I am an IT professional with twenty years of experience, a man raised in a home where books were so numerous they acted as insulation between the rooms. My mother was a professor of mathematics, my father an electrical engineer.
Those books were the symbol of our promise: the idea that culture would elevate us, emancipate us, and guarantee us the respect of the world. I built my identity upon this pillar, convinced that logic and study were my passport to freedom.
Instead, for twenty years, I have witnessed the failure of that pact. I have watched "daddy’s boys" build enterprises without the slightest rational capability, occupying spaces by mere birthright while I, despite my expertise, had to struggle every single day just to make ends meet.
I watched my family nucleus shatter and my mother fade away, betrayed by frontotemporal dementia and abandoned by a State that preferred to devour her pension to pay for a nursing home rather than honoring her life. In these past months—she passed away recently—I had to throw away her books, weeping over every volume that ended up in a trash bag, feeling as though I were disposing of the remains of an illusion.

But today, I walked into a library.
And unexpectedly, among those shelves, I felt at home again. I became a child once more, enveloped by that scent of paper that once protected me. Working from there, surrounded by that ancient silence, the noise of the outside world finally went quiet. For the first time in a long while, I rediscovered the serenity of creating and designing for the pure sake of doing it. Without asking why, without the weight of injustice, without the shadow of the privileged trampling over me.
In my gut, my parents' rage still lingers, but today, among these books, I took my code back into my own hands. I stopped looking for logic in the system's betrayal and started building again, simply because it is who I am.
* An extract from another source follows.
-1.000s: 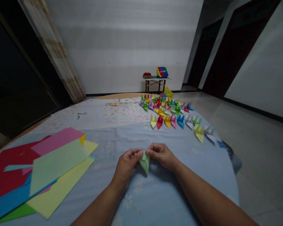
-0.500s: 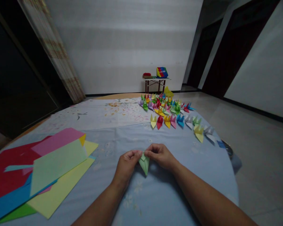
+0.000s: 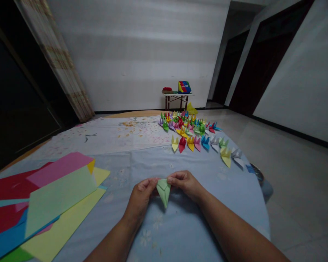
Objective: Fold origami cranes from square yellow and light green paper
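Note:
Between my two hands is a small piece of folded light-green origami paper [image 3: 164, 191], wide at the top and tapering to a point toward me. My left hand [image 3: 143, 193] pinches its upper left corner between thumb and fingers. At the upper right corner, my right hand [image 3: 187, 185] grips it the same way. A crease and a small triangular flap show on its face. The fingers behind the paper are partly hidden.
Coloured paper sheets [image 3: 61, 198] lie overlapping at the left of the cloth-covered table [image 3: 125, 222]. Many folded paper cranes [image 3: 190, 142] stand at the back right. Beyond the table, a small stand [image 3: 177, 95] holds a colourful box [image 3: 184, 87].
My fingers have moved apart to the paper's top corners, so its upper edge shows wider and flatter. The whole view has shifted slightly.

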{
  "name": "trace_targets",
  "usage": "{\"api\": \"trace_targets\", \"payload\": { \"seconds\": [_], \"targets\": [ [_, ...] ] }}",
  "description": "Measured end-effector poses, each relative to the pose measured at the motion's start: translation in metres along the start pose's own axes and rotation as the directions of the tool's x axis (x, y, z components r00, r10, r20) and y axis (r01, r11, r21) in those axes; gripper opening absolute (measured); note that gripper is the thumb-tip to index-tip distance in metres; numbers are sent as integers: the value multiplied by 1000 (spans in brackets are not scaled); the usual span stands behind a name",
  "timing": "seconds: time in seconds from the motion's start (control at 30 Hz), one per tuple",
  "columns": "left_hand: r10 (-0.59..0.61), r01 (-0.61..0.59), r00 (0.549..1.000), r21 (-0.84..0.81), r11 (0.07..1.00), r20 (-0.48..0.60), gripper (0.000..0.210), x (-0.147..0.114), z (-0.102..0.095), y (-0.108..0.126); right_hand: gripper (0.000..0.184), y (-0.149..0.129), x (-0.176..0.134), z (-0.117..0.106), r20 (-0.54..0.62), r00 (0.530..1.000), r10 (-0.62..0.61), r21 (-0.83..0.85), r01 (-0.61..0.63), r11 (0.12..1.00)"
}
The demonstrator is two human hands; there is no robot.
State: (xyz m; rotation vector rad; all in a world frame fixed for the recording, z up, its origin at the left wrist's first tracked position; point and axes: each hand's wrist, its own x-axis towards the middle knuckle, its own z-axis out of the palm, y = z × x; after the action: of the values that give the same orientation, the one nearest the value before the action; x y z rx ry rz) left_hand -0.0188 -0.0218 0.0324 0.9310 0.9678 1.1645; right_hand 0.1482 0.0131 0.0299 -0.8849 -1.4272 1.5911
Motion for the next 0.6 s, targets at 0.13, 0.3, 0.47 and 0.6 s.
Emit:
{"api": "trace_targets", "payload": {
  "seconds": [0.13,0.3,0.47,0.6],
  "targets": [
    [-29,30,999,-8,1000,44,39,-3,0,3,38,4,0,1,-55,998,-15,-58,12,998],
    [-46,43,998,65,997,43,34,1,-2,-2,36,9,2,-1,-103,995,-9,-88,0,996],
    [-33,33,999,13,999,14,38,6,-3,-5,65,12,5,-10,-47,995,-82,-11,82,997],
    [-1,0,999,18,1000,47,41,3,0,-5,45,14,6,-12,-9,989,-150,-176,146,973]
  ]
}}
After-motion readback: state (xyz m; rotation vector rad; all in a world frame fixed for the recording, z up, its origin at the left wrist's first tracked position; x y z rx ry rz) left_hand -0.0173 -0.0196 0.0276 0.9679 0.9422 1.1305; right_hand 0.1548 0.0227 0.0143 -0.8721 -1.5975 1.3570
Beyond the rubble, beyond the abandonment, my mind is still my home.
I wish I could cry all the tears of seeing us like this—where we never expected to be despite everything—yet I know that the only solution is surrender, acceptance, a quiet looking-away to avoid self-inflicted pain.
And I wonder: is a truly evolved family one that spurs its children to make money and achieve economic success, or one that wants them to be scholars and heralds of human progress, placing the "having" in the shadow of the "being"?